Adam Carter, the pseudonym for the other analyst, showed that the content of the Guccifer files was at some point cut and pasted into Microsoft Word templates that used the Russian language. Carter laid out all the available evidence and his answers to numerous critics in a long post earlier this month.

A New Report Raises Big Questions About Last Year's DNC Hack

The Nation reports:

Former NSA experts say it wasn't a hack at all, but a leak—an inside job by someone with access to the DNC's system.

[...] On the evening of July 5, 2016, 1,976 megabytes of data were downloaded from the DNC's server. The operation took 87 seconds. This yields a transfer rate of 22.7 megabytes per second. These statistics are matters of record and essential to disproving the hack theory.
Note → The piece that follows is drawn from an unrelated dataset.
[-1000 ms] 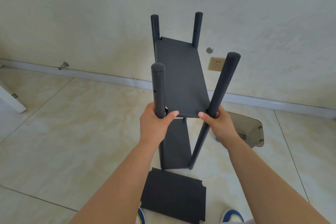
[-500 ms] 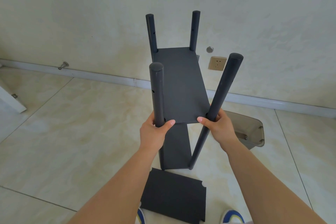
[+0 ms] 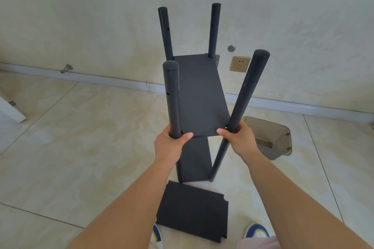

No Internet service provider, such as a hacker would have had to use in mid-2016, was capable of downloading data at this speed.

[...] "A speed of 22.7 megabytes [per second] is simply unobtainable, especially if we are talking about a transoceanic data transfer," Folden said. "Based on the data we now have, what we've been calling a hack is impossible." Last week Forensicator reported on a speed test he conducted more recently. It tightens the case considerably. "Transfer rates of 23 MB/s (Mega Bytes per second) are not just highly unlikely, but effectively impossible to accomplish when communicating over the Internet at any significant distance," he wrote. "Further, local copy speeds are measured, demonstrating that 23 MB/s is a typical transfer rate when using a USB–2 flash device (thumb drive)."

[...] "It's clear," another forensics investigator wrote, "that metadata was deliberately altered and documents were deliberately pasted into a Russianified [W]ord document with Russian language settings and style headings."

[...] By any balanced reckoning, the official case purporting to assign a systematic hacking effort to Russia, the events of mid-June and July 5 last year being the foundation of this case, is shabby to the point taxpayers should ask for their money back.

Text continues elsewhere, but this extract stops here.